Rather, the country enacted terrorism laws in August 2014 that provided the legal basis for the officially declared anti-terrorism operation. Those laws also contain a provision stating that the Ukrainian government must compensate people for property damaged by the actions of terrorists.
And according to Darina Tolkach, advocacy coordinator at Right to Protection, the anti-terrorism laws only provide "motivation" to convince the court to rule in favor of compensation, but lack a concrete legal procedure for payouts.
"The basic problem for executing these decisions is that the government does not have a line in the budget allocating money for compensation," she said.
Tolkach described a clunky process for getting compensation. Since there is no money in the budget to provide for it, Donbas residents with damaged property effectively sell the rights to their bombed out homes to the government.
"The person with the destroyed land or destroyed house can no longer use the property, and the state provides compensation," Tolkach said.
Right to Protection has won two cases in lower courts that the government may appeal, out of a total of 11 filed in court.
"The idea is to take the cases to the final point and identify the gaps in the execution of the decisions," Tolkach said. "If it's not possible to execute, then we will appeal to the European Court of Human Rights."
Iryna Grigorievna, another Krasnohorivka resident working with Right to Protection, has had her home shelled twice since the war began - once in 2014, and once in 2016.
"During the second hit, everything I had burned away," she said.
As her son lives in Krasnohorivka and her grandchild attends school in the town, she explained, there's little desire to leave.
"We aren't planning to go anywhere," she said.
She is now filing paperwork to collect compensation for the damage. Since the appraisal has not yet been completed, it's not clear how much she stands to gain in compensation. But with four years until she can collect her pension, any help is sorely needed.
Tolkach said that it can take up to eight months to prepare this kind of claim for court. And with a statute of limitations of three years on these kinds of damage claims, that puts the onus on local residents to beat the clock.
"What is needed is a strategy and a very coherent and clear and concrete procedure," Tolkach said.
Should the European Court rule in favor of the Donbas residents, Ukraine will have to find a way to pay compensation to people who live in the Donbas's bombarded cities.

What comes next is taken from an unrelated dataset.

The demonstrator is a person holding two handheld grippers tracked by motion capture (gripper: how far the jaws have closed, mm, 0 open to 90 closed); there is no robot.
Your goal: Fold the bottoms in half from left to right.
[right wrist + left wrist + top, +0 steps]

The country could sue Russia for backing the separatists and receive its own compensation that way.
But that process could take years. For people like Olga Valeryevna, the apartment owner, the reality of shelling means that help cannot come fast enough.
"Apart from this, I have nothing," she said, pointing to the destroyed apartment.
Correction: This article has been updated to reflect that the government has not yet appealed Right to Protection's two court victories in compensation cases.